::: Material provided

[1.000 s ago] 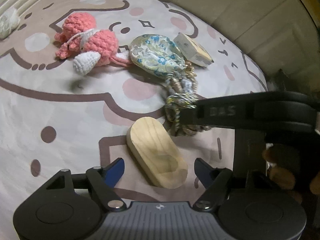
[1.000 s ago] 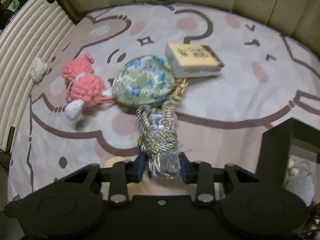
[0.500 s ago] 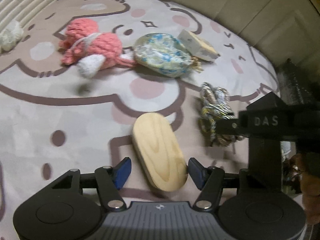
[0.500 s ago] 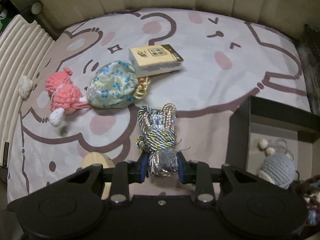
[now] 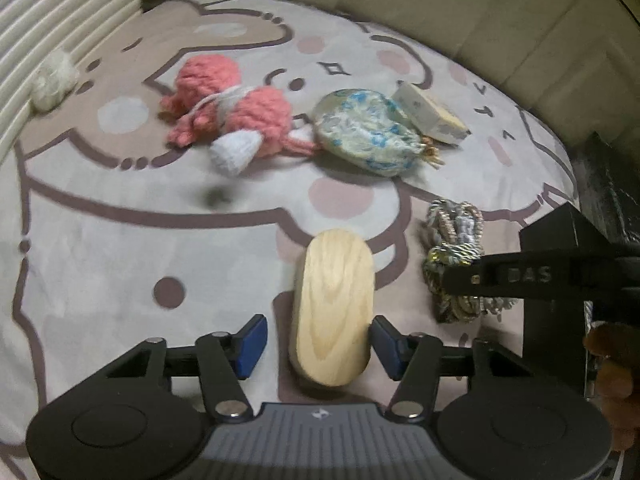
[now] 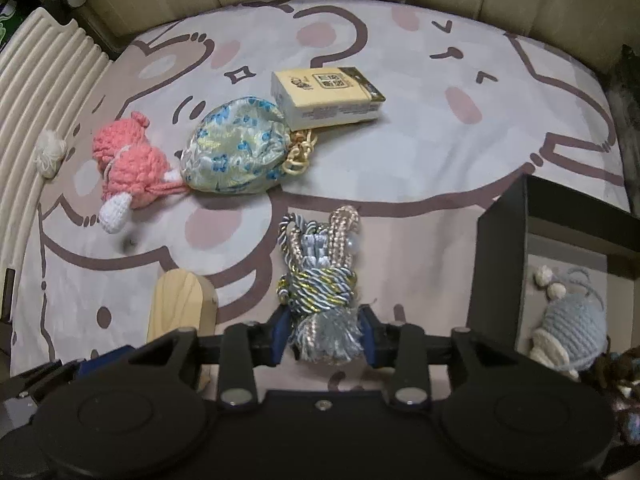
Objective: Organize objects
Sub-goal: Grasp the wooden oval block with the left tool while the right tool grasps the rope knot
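Observation:
A pale wooden oval block [image 5: 334,304] lies on the cartoon-print mat between the fingers of my left gripper [image 5: 318,344]. Its jaws are closing: the right pad touches the block's edge, while a gap remains at the left pad. A knotted blue-and-gold rope bundle [image 6: 320,276] rests on the mat, its tassel end between the fingers of my right gripper [image 6: 325,336]. Those jaws are opening and the pads no longer squeeze the tassel. The left wrist view shows the same rope bundle [image 5: 452,256] to the right of the block.
A black box [image 6: 500,260] at the right holds a blue crochet toy [image 6: 572,336]. Farther back lie a pink crochet toy [image 5: 232,116], a floral brocade pouch [image 5: 364,132], a small card box [image 5: 430,114] and a white pompom [image 5: 52,80]. Cushioned walls ring the mat.
The right gripper carried the rope bundle away from the pouch toward the black box, then its jaws widened. The left jaws narrowed around the wooden block.

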Motion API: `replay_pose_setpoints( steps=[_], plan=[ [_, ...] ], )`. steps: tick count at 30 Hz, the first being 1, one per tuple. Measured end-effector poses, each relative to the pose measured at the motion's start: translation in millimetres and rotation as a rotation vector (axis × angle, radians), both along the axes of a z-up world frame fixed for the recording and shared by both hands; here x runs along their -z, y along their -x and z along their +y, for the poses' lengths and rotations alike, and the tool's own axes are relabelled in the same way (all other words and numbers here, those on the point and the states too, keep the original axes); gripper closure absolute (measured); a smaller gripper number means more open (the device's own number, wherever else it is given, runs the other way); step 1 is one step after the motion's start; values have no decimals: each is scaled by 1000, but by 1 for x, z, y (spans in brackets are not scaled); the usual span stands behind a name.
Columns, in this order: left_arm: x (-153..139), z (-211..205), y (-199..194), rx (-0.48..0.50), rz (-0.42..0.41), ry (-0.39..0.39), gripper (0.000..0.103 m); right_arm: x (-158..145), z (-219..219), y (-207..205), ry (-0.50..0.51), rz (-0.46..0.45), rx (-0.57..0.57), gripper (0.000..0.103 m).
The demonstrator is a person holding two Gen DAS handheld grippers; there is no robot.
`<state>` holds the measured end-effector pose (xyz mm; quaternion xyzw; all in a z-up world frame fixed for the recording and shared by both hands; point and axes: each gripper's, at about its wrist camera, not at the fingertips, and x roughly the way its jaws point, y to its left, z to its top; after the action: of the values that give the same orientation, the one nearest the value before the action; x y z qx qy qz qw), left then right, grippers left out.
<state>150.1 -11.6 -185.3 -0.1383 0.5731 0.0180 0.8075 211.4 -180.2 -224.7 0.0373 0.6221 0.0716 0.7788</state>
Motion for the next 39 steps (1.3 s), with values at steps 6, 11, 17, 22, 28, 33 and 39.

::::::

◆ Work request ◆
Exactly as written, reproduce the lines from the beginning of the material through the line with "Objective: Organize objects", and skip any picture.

◆ Expected output ◆
[1.000 s ago] 
[1.000 s ago] 
[0.500 s ago] 
[0.500 s ago] 
[now] 
[now] 
Objective: Organize objects

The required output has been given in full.